Burning questions begging for an ending: Let's just say there's a lot of burning questions, some of which were answered in the comics and the Jack McKinney novels (especially the final one, titled End of the Circle). BUT, when Shadow Chronicles was being worked on in the early 2000's, Harmony Gold decided to render all those past depictions as secondary continuity, which means this current continuity has a lot of explaining to do. Two projects were attempted to finish things off: 2007's Shadow Rising and 2014's Kickstarter for Robotech Academy; both have since been long canceled and abandoned.
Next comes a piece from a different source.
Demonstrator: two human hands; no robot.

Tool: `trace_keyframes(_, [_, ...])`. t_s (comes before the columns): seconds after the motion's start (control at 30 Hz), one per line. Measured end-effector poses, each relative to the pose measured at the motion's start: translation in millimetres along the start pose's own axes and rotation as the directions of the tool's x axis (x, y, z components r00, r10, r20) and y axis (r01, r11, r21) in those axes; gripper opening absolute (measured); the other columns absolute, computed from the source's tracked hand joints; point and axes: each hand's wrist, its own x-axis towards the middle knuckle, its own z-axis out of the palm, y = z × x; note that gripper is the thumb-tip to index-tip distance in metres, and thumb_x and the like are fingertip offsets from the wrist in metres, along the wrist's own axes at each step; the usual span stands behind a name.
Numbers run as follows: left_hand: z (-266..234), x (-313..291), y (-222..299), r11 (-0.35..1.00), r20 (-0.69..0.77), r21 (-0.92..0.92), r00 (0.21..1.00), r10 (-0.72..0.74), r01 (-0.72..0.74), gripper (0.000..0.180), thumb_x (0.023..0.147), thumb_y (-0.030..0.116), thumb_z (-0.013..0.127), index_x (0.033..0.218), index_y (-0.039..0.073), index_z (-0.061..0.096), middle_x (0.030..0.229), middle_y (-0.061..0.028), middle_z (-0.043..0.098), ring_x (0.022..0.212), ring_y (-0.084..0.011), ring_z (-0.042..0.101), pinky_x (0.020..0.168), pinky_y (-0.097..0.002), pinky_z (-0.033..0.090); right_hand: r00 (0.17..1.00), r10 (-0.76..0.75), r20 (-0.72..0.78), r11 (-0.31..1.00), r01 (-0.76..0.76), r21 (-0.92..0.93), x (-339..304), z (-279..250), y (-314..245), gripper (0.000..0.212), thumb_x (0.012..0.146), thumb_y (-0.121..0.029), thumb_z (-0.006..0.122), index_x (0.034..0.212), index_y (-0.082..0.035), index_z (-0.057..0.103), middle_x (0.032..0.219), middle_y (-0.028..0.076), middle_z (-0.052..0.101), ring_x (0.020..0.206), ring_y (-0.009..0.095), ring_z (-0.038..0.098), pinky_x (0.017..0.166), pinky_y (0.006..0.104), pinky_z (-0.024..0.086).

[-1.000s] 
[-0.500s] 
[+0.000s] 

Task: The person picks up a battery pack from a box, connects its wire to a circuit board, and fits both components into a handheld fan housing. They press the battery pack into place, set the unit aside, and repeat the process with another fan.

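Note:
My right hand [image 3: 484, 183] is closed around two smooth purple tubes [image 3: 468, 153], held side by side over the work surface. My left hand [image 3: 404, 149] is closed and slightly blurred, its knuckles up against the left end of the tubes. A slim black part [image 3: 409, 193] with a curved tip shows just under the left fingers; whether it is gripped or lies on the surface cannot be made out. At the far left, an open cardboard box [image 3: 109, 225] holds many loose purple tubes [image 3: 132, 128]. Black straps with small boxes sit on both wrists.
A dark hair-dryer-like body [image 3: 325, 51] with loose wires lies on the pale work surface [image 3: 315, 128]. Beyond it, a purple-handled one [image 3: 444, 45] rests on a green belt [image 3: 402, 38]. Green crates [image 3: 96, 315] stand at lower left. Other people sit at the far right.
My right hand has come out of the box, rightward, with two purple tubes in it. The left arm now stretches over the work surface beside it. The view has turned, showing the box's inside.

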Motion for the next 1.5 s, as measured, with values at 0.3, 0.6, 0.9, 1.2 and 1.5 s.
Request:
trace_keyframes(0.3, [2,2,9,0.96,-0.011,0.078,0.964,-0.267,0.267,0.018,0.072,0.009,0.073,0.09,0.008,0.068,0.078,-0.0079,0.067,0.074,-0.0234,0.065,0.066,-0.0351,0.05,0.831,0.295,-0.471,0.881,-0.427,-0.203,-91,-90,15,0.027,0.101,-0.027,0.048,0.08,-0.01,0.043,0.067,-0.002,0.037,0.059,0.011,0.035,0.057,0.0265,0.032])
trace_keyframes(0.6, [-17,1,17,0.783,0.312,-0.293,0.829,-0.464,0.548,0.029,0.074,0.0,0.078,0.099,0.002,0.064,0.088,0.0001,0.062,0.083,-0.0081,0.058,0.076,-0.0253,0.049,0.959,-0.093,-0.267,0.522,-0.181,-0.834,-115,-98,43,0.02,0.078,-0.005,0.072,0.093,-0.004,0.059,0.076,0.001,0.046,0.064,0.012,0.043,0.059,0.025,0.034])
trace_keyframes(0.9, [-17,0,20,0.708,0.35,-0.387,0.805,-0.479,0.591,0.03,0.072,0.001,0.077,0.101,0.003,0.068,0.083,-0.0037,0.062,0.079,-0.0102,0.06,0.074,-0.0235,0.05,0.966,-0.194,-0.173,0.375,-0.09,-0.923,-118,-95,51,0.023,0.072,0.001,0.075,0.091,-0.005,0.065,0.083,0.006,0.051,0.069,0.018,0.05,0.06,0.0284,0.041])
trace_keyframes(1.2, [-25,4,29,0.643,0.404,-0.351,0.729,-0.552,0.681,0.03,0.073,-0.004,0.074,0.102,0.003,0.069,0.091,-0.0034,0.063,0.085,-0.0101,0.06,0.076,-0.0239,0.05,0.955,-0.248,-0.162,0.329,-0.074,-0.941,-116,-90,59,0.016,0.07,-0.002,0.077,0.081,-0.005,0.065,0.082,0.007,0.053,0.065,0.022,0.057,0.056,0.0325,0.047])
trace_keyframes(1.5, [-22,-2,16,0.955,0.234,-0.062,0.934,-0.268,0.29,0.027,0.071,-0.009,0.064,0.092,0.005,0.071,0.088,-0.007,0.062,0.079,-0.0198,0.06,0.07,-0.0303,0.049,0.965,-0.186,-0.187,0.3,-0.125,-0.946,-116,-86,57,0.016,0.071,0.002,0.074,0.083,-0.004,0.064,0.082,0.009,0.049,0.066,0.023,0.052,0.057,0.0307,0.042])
With UK-based comic book publisher Titan having recently gained the Robotech license, one now wonders what sort of mucking they'll do to the continuity THIS time....


And now, the moment you've been waiting for--the dark horse, the wild card, the one driving fans crazy for years, probably the most unexpected pick for a series in need of a good swan song....


1. Duckman (1994-97, 70 episodes, Klasky Csupo)

The Setup: A duck who works as a private eye in L.A. and lives with his family. Also known to break out into sometimes very insightful rants.

The Show's Last Episode: "Four Weddings Inconceivable", where in the middle of a triple wedding, *SPOILER ALERT* Duckman's supposedly deceased wife Beverly arrives and shocks the crowd. When asked by Duckman how she can still be alive, she alleges that his business partner and best friend, Cornfed Pig, always knew. Cornfed's response: "I can explain." The show then ends with "To be continued...?", and yet nada came of it.

Burning questions begging for an ending: Just one--does Cornfed actually have an explanation for Beverly's sudden reappearance? And is it a plausible one? (Whoops--guess that's two burning questions...)

So there you have it--just as Homer Simpson demands a novelization of the third Porky's movie, so too do I demand closure for these particular franchises. I mean heck, The Flintstones as a franchise got what I believe to be a proper ending in the 1993 TV special "Hollyrock-a-Bye Baby". And that's the beauty of an ending--even in books, even with film and television, even with video games and music, you can always read, watch, or play them again after finishing. It's just that simple.